Photo courtesy of the Friends of Chamber Music
Angela Hewitt demonstrated on Saturday, Oct. 18 that not only is she a superb musician, but that she is a musical poet. Hewitt performed at the Folly Theater for the 50th-anniversary season of the Friends of Chamber Music Kansas City in a brilliant program featuring preludes, fugues and other works from the 18th through the 20th centuries.
Co-Artistic Director Hyeyeon Park described Hewitt as one of the “most revered of pianists” from the stage and stated that the program was meant to recognize the music and legacy of Johann Sebastian Bach.
While Bach is known for his mastery of the fugue, the program also included works by Felix Mendelssohn, Johannes Brahms, Dmitri Shostakovich and Samuel Barber. Hewitt specifically requested no applause until the end of the first half, allowing the audience to focus on the development of the prelude and fugue.
Fugues, and especially those of Bach, serve as a sort of “rocket science” for musicians. They are complex and difficult to compose and perform. Even after they fell out of popularity near the end of the Baroque era, other composers like Haydn and Mozart continued to study and utilize them as examples of fine music and rigorous musical pedagogy.

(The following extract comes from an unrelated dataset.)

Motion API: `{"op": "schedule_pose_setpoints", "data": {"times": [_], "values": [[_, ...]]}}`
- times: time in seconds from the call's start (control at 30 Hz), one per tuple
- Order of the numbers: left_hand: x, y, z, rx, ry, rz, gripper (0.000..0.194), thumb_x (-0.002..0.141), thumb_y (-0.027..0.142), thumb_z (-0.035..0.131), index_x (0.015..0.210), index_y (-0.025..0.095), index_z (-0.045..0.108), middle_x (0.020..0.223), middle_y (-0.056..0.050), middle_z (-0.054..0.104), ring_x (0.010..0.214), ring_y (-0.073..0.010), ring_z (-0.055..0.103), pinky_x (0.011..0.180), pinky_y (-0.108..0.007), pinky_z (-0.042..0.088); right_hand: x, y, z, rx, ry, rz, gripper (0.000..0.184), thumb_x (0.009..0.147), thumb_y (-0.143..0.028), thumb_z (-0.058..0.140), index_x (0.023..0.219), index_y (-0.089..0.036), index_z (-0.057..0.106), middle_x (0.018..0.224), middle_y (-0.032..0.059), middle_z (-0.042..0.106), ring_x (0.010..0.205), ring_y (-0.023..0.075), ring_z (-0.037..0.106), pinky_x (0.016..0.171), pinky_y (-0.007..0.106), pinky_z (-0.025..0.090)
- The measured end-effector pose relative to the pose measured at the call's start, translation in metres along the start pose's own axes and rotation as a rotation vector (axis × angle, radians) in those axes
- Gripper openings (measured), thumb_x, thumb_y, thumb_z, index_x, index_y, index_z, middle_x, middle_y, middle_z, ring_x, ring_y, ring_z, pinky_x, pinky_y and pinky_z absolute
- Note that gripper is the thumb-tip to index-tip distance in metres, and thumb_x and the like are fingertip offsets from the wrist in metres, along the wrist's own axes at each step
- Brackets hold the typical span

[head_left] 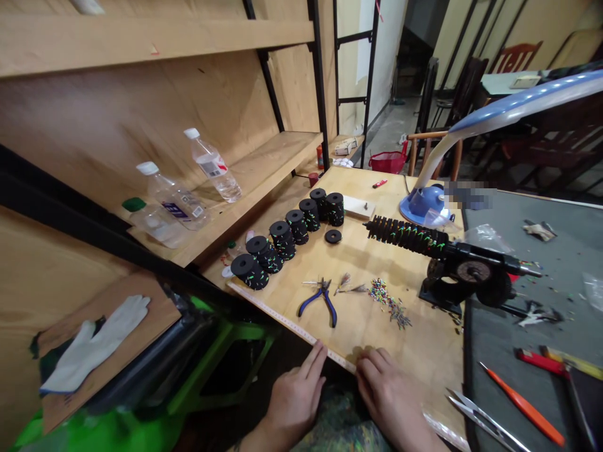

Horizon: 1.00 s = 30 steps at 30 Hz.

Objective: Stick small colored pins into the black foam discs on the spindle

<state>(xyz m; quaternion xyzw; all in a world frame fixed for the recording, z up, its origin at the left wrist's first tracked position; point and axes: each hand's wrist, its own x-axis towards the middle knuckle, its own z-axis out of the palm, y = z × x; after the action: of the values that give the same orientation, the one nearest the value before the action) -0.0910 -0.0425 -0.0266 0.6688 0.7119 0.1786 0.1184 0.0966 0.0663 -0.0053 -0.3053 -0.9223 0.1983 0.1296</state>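
Observation:
My left hand (296, 390) rests at the table's front edge, fingers stretched out and holding nothing. Flat on the wood by the same edge lies my right hand (384, 384), also empty. Beyond them are blue-handled pliers (323, 302) with spread handles, small bundles of thin wire pieces (351, 287), a heap of colourful beads (377, 291) and some small grey pieces (399, 315). A row of black spools (282, 240) dotted with coloured bits stands at the left. A winding device (468, 273) carries a stack of black discs (407, 236) on its shaft.
A blue desk lamp (424, 202) stands behind the device. On the grey mat to the right lie an orange pen-like tool (525, 405), metal tweezers (478, 417) and a red-handled tool (541, 362). Plastic bottles (214, 166) stand on the left shelf; a white glove (97, 342) lies on cardboard.

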Motion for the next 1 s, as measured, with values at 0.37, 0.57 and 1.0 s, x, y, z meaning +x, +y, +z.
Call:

Hewitt opened the recital with six of the most popular of Bach’s preludes and fugues—from the beginning of his Well-Tempered Clavier, Book 1 from 1722. From the outset she exhibited sure technical command, with very clearly articulated fugal subjects and counter-subjects that were crisp and easy to hear and follow. It was in the preludes, however, that the poetry emerged. Each was played with great sensitivity—with subtle phrasing and dynamics and occasionally taking liberties with the tempo. Such was the case with the gentle and glistening Prelude in C Major, the dancelike lightness of the Prelude in D Major, and the elfin playfulness of the Prelude in D Minor. By contrast, the driving energy of the Prelude in C Minor and the elegiac quality of the Prelude in C-sharp Minor demonstrated the many moods and rhetorical approaches of the music of Bach.
Purists who favor their Bach on period keyboards might not have been satisfied with the sound, but the richness of tone and beauty of line were impressive, and Hewitt demonstrated utter pianistic mastery.
A Prelude and Fugue from Felix Mendelssohn’s Op. 35 followed, and the effect of the romantic flourishes that began the work was spectacular; it was clear that we were in a different sound world. The fugue again showed the structural clarity heard in Bach’s music, but with more emotionally charged content. The slow opening tempo increased in dramatic intensity near the end, and the chorale tune that Mendelssohn floated above the rapid bass line was beautiful.
The first half of the program ended with a technical showpiece: the finale from American composer Samuel Barber’s Op. 26 Piano Sonata—not surprisingly, it is a fugue. But what a fugue and what a performance it was. Hewitt brought out the characteristic American aspects of the music—the crisp syncopations as well as the jazzy and bluesy passages. Technique abounded, with brilliant pounding chords, hand crossing and driving energy.

Johannes Brahms’ Variations and Fugue on a Theme by Handel, Op. 24 was the single work on the second half of the program. A substantial composition written in 1861, the music comprises 25 brief variations and an intense fugue on a theme from the third movement of Handel’s Harpsichord Suite No. 1.
Once again, Hewitt captured the many emotions and moods of the music, from the opening two-part stately aria, through variations that were, in turn, playful, soulful, fiery, passionate and dreamy. The more rhythmically intense variations occur near the end of the piece, followed by the finale–the fugue. Penetrating, complex and passionate, the conclusion of the work was brought to a powerful and dramatic ending by the pianist.
After a well-deserved standing ovation, Hewitt returned to the stage of the Folly Theater. For an encore, she played a lovely arrangement of Bach’s recitative and aria from his Cantata #208, better known as “Sheep May Safely Graze.” The arrangement was by the early 20th-century American pianist and composer Mary Howe, and served as a tender and elegant ending to the evening.